= DIRECTIONS =
This exercise needs the listing below duplicated exactly.

*** Opening COLLECTED MATERIAL ***

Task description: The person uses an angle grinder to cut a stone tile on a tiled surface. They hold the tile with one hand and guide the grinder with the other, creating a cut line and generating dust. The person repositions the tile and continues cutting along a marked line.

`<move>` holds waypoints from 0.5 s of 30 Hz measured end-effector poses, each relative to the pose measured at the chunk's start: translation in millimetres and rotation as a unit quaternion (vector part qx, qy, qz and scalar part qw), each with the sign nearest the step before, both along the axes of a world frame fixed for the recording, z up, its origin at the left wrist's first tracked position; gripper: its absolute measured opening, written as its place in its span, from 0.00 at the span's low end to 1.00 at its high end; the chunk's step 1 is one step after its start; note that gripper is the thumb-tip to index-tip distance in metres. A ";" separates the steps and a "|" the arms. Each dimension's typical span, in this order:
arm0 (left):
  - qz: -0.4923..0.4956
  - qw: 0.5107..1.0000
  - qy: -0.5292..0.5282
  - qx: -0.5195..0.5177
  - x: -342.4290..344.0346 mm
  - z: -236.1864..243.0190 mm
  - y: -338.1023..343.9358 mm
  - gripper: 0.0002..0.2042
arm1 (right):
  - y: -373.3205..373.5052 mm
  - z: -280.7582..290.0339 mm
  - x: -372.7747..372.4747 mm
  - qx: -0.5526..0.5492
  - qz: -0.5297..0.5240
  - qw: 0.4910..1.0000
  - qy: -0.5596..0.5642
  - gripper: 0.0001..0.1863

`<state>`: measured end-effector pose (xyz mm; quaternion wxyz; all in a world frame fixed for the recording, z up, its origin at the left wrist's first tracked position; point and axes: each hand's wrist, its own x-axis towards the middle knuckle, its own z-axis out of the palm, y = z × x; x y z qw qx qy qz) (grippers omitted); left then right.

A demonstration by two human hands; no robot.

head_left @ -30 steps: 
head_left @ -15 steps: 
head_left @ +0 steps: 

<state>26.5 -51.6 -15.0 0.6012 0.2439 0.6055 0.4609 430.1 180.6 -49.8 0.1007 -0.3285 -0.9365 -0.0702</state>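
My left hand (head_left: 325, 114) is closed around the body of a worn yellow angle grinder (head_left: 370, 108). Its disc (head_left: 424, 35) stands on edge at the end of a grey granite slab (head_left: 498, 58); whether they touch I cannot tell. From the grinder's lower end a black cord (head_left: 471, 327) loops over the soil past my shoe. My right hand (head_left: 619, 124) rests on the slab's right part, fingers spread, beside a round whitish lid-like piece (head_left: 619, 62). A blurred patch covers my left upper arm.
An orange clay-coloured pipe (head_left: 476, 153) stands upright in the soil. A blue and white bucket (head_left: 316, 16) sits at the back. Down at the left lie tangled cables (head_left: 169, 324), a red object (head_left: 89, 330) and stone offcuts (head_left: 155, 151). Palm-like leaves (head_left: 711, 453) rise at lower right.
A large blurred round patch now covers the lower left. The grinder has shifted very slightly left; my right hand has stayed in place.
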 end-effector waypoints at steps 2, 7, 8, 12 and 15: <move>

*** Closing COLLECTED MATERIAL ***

= ANSWER TO THIS TASK =
Task description: The person uses an angle grinder to cut a stone tile on a tiled surface. They hold the tile with one hand and guide the grinder with the other, creating a cut line and generating dust. The person repositions the tile and continues cutting along a marked line.

`<move>` holds waypoints from 0.5 s of 30 Hz measured end-effector poses, each relative to the pose measured at the chunk's start: translation in millimetres and rotation as a unit quaternion (vector part qx, qy, qz and scalar part qw), each with the sign nearest the step before, both along the axes of a world frame fixed for the recording, z up, its origin at the left wrist's first tracked position; gripper: its absolute measured opening, written as its place in its span, from 0.00 at the span's low end to 1.00 at its high end; the chunk's step 1 is one step after its start; note that gripper is the thumb-tip to index-tip distance in metres. A ";" separates the steps and a "|" the arms. Each dimension's typical span, in this order:
arm0 (left):
  - qz: -0.4923..0.4956
  - qw: 0.5107..1.0000
  - qy: -0.5292..0.5282
  - qx: -0.5195..0.5177
  - x: -342.4290..344.0346 mm
  - z: -236.1864..243.0190 mm
  - y: -338.1023..343.9358 mm
  - gripper: 0.0002..0.2042
arm1 (right):
  - y: -373.3205..373.5052 mm
  - z: -280.7582..290.0339 mm
  - x: -372.7747..372.4747 mm
  - qx: -0.5526..0.5492
  - qz: -0.5297..0.5240
  - qw: 0.4910..1.0000
  - qy: -0.5596..0.5642
  - gripper: 0.0001..0.1863

`<state>`: measured end-effector pose (xyz mm; quaternion wxyz; all in a world frame fixed for the recording, z up, its origin at the left wrist's first tracked position; point and axes: each hand's wrist, its own x-axis towards the middle knuckle, its own z-axis out of the palm, y = z × x; x y z qw qx qy qz) (grippers omitted); left then right.

A demonstration by two human hands; no robot.

head_left @ -30 steps: 
head_left @ -15 steps: 
head_left @ +0 steps: 

<state>26.5 -51.6 -15.0 0.6012 0.2439 0.6055 0.4609 430.1 180.6 -49.8 0.1007 -0.3285 -0.9365 -0.0702</state>
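My left hand (head_left: 325, 114) is closed around the body of a worn yellow angle grinder (head_left: 370, 108). Its disc (head_left: 424, 35) stands on edge at the end of a grey granite slab (head_left: 498, 58); whether they touch I cannot tell. From the grinder's lower end a black cord (head_left: 471, 327) loops over the soil past my shoe. My right hand (head_left: 619, 124) rests on the slab's right part, fingers spread, beside a round whitish lid-like piece (head_left: 619, 62). A blurred patch covers my left upper arm.
An orange clay-coloured pipe (head_left: 476, 153) stands upright in the soil. A blue and white bucket (head_left: 316, 16) sits at the back. Down at the left lie tangled cables (head_left: 169, 324), a red object (head_left: 89, 330) and stone offcuts (head_left: 155, 151). Palm-like leaves (head_left: 711, 453) rise at lower right.
A large blurred round patch now covers the lower left. The grinder has shifted very slightly left; my right hand has stayed in place.
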 end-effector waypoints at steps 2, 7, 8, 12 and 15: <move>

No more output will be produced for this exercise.